If all goes as planned, the official schedule for implementation will be released in January 2000
Other good links:
.j2k files for your viewing pleasure (I wish a had a viewer :-)
JPEG2000 Requirements and profiles document, V.6.0
SEMINAR ON IMAGING SECURITY AND JPEG2000 - this is an interesting collection of documents about digital image security and watermarking. These gyus take security seriously!
JPEG2000 bitstreams - actual
JPEG2000 Decoder (Version 2.3.1) - written in Java, the source is not available yet (it will be)
Barthel said this patented variable-sized window-scanning technique has been incorporated into the JPEG2000 committee draft. Besides LuraTech, Ricoh and several other committee members found bits and pieces of their patented technology in the spec. Barthel said all involved companies have signed agreements that give developers royalty-free rights to part one of JPEG2000.
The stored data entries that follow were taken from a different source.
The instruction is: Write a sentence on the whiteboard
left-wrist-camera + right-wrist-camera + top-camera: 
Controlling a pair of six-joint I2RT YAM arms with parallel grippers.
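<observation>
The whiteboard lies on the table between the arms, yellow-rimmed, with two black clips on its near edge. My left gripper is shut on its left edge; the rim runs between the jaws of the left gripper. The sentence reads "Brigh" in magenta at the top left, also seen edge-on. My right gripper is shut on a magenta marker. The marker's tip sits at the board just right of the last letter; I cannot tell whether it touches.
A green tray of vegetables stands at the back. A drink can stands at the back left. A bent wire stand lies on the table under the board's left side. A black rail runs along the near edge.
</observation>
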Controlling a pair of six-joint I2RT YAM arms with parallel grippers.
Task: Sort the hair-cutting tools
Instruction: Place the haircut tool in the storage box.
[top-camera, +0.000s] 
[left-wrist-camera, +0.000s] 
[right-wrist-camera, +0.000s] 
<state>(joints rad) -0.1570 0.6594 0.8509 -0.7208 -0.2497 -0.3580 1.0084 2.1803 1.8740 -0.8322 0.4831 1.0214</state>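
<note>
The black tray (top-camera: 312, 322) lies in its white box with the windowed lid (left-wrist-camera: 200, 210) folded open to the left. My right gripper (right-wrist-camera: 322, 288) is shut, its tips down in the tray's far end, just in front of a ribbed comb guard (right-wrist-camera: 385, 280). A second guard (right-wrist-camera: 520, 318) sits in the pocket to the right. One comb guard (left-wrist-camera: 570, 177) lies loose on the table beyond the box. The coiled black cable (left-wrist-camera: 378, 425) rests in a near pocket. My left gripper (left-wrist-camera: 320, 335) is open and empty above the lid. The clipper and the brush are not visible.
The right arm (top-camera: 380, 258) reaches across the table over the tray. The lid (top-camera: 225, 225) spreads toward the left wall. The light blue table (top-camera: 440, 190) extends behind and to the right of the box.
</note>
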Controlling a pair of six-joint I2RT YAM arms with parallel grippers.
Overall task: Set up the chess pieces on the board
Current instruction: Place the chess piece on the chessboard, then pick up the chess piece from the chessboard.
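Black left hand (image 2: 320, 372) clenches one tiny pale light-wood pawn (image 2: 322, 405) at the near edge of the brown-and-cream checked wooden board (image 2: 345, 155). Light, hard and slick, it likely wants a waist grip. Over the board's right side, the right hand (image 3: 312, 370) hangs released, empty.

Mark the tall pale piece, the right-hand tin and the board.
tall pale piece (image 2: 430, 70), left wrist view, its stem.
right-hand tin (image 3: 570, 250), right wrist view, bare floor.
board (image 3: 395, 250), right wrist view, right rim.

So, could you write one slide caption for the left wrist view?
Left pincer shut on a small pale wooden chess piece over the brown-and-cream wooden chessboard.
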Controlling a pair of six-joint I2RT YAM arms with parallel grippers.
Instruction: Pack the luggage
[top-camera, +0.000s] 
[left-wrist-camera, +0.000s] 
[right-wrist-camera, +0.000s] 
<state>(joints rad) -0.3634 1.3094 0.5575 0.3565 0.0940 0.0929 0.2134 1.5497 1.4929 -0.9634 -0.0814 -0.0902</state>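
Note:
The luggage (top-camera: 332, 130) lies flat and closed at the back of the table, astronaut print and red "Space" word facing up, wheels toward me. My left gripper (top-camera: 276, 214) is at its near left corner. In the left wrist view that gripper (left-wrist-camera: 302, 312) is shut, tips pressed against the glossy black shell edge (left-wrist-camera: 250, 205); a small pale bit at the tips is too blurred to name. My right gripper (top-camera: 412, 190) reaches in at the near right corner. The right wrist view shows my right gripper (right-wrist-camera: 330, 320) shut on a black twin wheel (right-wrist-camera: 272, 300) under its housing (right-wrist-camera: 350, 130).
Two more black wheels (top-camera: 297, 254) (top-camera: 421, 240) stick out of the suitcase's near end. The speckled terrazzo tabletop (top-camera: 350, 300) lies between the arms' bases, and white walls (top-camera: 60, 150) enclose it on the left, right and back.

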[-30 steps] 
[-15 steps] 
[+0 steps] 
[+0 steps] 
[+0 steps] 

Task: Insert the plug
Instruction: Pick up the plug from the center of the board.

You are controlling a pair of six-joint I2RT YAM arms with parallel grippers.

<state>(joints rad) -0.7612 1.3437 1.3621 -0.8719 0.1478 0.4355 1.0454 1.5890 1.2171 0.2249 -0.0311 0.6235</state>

The open source community should be very conserned about this issues. We don't want the LZW patent screw-up with the GIF format to happen again. There are two sollutions: either drop the patent (I don't know if this can be done, any lawyers?), or make sure that the software using it can be GPLed forever. The word "forever" is very important, so that we won't have any problems.
I believe that we should put enough pressure on this standart and make it really free. If the screenshots are real, it is definitely worth it.
By the way, I am not completely sure that this is real. Something like this usually pops up every second year, and usually it's fake. I remember reading about fractal compression, which was supposed to blow JPG away. It was in the early 90s, and obviously it didn't have much effect on the industry.
Such advances are really great for the IT industry and the commmunity. I can't wait for downloadable high qualit movies to become available. The next big thing after MP3 will be movies. Either pirated or commercial, movies will be available on the Internet. I can see all the big movie companies making movies available for download for a small charge (even if it's $3 or $5 I will gladly pay it, instead of spending hours looking for the same movie on some pirate site. The Internet will drop the marketing and distribution costs for most of the movies, and it will make it profitable to make the files available, even if the piracy level stays high.